• _DESCRIPTION OF THE TASK_:
Verbatim copy without images: repeat the records in full.

Segment Start: DATA EXTRACT

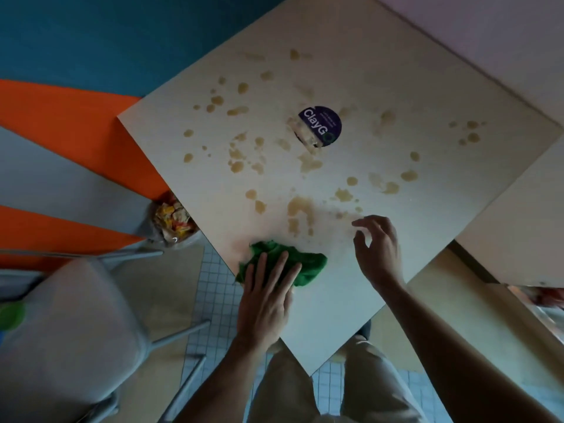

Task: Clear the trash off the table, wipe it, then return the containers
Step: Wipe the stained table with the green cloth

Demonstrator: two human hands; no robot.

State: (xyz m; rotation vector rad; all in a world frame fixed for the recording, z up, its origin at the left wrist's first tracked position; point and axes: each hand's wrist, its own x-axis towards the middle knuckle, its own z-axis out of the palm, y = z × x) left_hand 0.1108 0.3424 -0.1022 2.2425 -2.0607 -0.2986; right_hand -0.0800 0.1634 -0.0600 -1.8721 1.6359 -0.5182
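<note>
A pale square table (381, 87) fills the middle of the head view, spattered with several brown spill marks (300, 210). A round dark sticker (320, 125) sits near its centre. My left hand (267, 296) presses flat, fingers straight, on a crumpled green cloth (308, 264) near the table's near-left edge. My right hand (378, 248) hovers just right of the cloth, fingers loosely curled and holding nothing.
A clear bag of crumpled wrappers (174, 219) sits below the table's left edge. A grey chair (73, 325) stands at the lower left, with a green lid (12, 314) at the frame's left edge. Another table (518, 218) adjoins on the right.
</note>
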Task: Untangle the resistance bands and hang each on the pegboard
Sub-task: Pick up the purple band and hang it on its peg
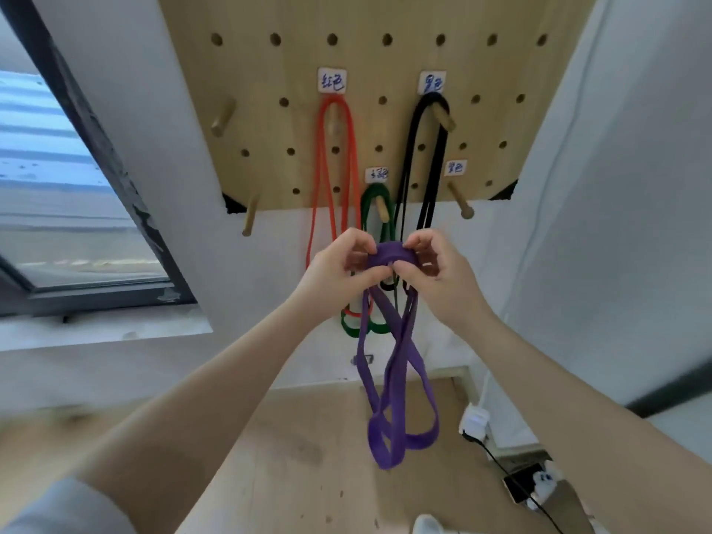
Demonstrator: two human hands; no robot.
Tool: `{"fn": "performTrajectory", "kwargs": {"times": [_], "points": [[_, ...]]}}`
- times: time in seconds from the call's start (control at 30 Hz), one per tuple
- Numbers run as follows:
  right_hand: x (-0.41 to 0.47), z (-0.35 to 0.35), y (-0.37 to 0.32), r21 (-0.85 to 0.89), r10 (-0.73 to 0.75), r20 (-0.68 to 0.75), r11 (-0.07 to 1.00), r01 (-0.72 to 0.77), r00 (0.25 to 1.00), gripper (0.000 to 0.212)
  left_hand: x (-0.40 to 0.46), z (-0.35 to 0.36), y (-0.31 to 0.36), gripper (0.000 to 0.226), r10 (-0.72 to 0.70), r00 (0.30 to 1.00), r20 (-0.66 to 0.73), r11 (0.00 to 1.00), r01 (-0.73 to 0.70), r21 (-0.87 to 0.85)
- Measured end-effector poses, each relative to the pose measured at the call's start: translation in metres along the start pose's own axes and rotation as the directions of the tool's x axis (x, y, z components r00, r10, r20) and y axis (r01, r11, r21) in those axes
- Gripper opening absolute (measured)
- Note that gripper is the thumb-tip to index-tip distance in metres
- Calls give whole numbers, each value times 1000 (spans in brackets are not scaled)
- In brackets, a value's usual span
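2 hands [339,271] [439,275] pinch purple band [389,379]; red [334,156], green [375,210], black [424,156] bands on pegboard [370,17].

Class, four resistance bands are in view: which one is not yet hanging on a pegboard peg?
The purple band: both hands grip it, while the orange, green and black bands hang from pegs.

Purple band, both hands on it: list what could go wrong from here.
1. The purple band hangs in crossed, twisted loops below the left hand and right hand; hung like this, it may stay tangled.
2. The hands work right in front of the green band and black band; a loop could snag one and pull it off its peg.
3. The free peg at the lower right is short and tilted; the band might slip off.
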State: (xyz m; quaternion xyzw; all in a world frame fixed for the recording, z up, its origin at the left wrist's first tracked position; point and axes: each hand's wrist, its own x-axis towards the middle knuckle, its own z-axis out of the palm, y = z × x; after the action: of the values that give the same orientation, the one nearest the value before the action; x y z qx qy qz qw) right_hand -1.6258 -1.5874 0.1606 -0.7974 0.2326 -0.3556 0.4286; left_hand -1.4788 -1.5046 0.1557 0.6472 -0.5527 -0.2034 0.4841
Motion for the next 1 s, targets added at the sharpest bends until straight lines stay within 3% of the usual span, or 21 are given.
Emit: {"fn": "performTrajectory", "kwargs": {"times": [0.13, 0.33, 0.5, 0.77, 0.9, 1.0], "points": [[14, -51, 29, -38, 22, -22, 999, -23, 1000, 30, 37, 45, 13, 24, -22, 998, 62, 1000, 21, 15], [70, -111, 86, -117, 87, -25, 989, -89, 996, 16, 118, 104, 15, 18, -83, 996, 22, 993, 81, 84], [133, -133, 134, -213, 103, 1, 972, -100, 995, 19, 184, 134, -1, 18, -119, 991, -58, 981, 126, 146], [196, -133, 189, -92, 163, -54, 981, -168, 985, 13, 256, 169, -35, 15, -240, 944, -228, 953, 274, 127], [209, -132, 202, -68, 160, -93, 984, -166, 983, 10, 266, 186, -41, 16, -201, 927, -318, 941, 272, 200], [207, -128, 213, -161, 96, -160, 979, -122, 982, 4, 264, 190, -47, 21, -168, 908, -384, 923, 282, 262]]}}
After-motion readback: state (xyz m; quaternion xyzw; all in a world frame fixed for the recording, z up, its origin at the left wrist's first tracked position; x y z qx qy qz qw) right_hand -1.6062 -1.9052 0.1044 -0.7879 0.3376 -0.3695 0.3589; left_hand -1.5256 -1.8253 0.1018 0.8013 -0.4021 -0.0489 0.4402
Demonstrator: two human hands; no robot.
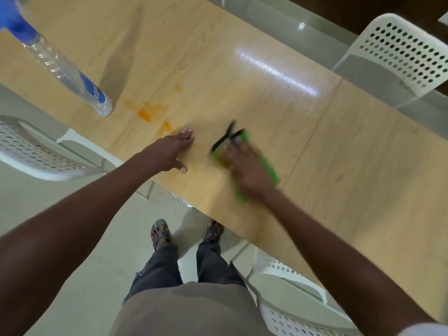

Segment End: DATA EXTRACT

• _SOLUTION TO THIS EXERCISE_:
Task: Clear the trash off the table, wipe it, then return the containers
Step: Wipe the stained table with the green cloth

Demonstrator: two human hands; no robot.

State: (xyz m; rotation vector rad; all in a world frame fixed for the recording, z up, its origin at the left wrist's first tracked position; point and axes: each hand's wrist, its own x-axis towards the middle knuckle, its own z-axis out of the palm, y = z × x) left_hand 0.1108 0.3424 -0.1022 2.2425 -2.0607 -0.2986; right_hand -0.0800 0.1634 -0.0600 -1.8721 1.6359 -0.5182
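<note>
A pale square table (381, 87) fills the middle of the head view, spattered with several brown spill marks (300, 210). A round dark sticker (320, 125) sits near its centre. My left hand (267, 296) presses flat, fingers straight, on a crumpled green cloth (308, 264) near the table's near-left edge. My right hand (378, 248) hovers just right of the cloth, fingers loosely curled and holding nothing.
A clear bag of crumpled wrappers (174, 219) sits below the table's left edge. A grey chair (73, 325) stands at the lower left, with a green lid (12, 314) at the frame's left edge. Another table (518, 218) adjoins on the right.
</note>
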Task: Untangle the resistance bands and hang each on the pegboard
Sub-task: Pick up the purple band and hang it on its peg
Demonstrator: two human hands; no robot.
Tool: `{"fn": "performTrajectory", "kwargs": {"times": [_], "points": [[_, ...]]}}`
- times: time in seconds from the call's start (control at 30 Hz), one per tuple
- Numbers run as follows:
  right_hand: x (-0.41 to 0.47), z (-0.35 to 0.35), y (-0.37 to 0.32), r21 (-0.85 to 0.89), r10 (-0.73 to 0.75), r20 (-0.68 to 0.75), r11 (-0.07 to 1.00), r01 (-0.72 to 0.77), r00 (0.25 to 1.00), gripper (0.000 to 0.212)
  left_hand: x (-0.40 to 0.46), z (-0.35 to 0.36), y (-0.31 to 0.36), gripper (0.000 to 0.226), r10 (-0.72 to 0.70), r00 (0.30 to 1.00), r20 (-0.66 to 0.73), r11 (0.00 to 1.00), r01 (-0.73 to 0.70), r21 (-0.87 to 0.85)
- Measured end-effector poses, each relative to the pose measured at the call's start: translation in metres along the start pose's own axes and rotation as the directions of the tool's x axis (x, y, z components r00, r10, r20) and y axis (r01, r11, r21) in those axes
- Gripper opening absolute (measured)
- Note that gripper is the thumb-tip to index-tip distance in metres
- Calls give whole numbers, each value times 1000 (spans in brackets are not scaled)
- In brackets, a value's usual span
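2 hands [339,271] [439,275] pinch purple band [389,379]; red [334,156], green [375,210], black [424,156] bands on pegboard [370,17].

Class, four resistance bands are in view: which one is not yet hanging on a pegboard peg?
The purple band: both hands grip it, while the orange, green and black bands hang from pegs.

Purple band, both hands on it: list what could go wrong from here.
1. The purple band hangs in crossed, twisted loops below the left hand and right hand; hung like this, it may stay tangled.
2. The hands work right in front of the green band and black band; a loop could snag one and pull it off its peg.
3. The free peg at the lower right is short and tilted; the band might slip off.
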State: (xyz m; quaternion xyzw; all in a world frame fixed for the recording, z up, its origin at the left wrist's first tracked position; point and axes: each hand's wrist, its own x-axis towards the middle knuckle, its own z-axis out of the palm, y = z × x; after the action: of the values that give the same orientation, the one nearest the value before the action; x y z qx qy qz qw) right_hand -1.6258 -1.5874 0.1606 -0.7974 0.2326 -0.3556 0.4286; left_hand -1.4788 -1.5046 0.1557 0.6472 -0.5527 -0.2034 0.4841
Motion for the next 1 s, targets added at the sharpest bends until straight lines stay within 3% of the usual span, or 21 are given.
Emit: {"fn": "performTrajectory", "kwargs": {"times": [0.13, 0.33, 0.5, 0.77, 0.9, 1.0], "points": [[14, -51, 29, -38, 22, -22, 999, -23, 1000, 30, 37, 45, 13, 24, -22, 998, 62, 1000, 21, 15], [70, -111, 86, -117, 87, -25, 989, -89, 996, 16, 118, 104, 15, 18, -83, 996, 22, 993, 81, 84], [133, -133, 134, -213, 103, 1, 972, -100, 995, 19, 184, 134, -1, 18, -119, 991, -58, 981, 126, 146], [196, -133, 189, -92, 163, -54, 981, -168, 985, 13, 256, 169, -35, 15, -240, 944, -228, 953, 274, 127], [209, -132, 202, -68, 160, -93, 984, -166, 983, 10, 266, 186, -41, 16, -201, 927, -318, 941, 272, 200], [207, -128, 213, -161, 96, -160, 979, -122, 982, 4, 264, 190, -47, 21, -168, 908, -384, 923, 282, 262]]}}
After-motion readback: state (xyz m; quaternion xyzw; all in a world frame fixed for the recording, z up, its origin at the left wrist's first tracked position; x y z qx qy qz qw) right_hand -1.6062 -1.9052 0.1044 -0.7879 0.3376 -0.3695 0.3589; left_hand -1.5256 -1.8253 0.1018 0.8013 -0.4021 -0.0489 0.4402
Demonstrator: two human hands; no robot.

This exercise is now done.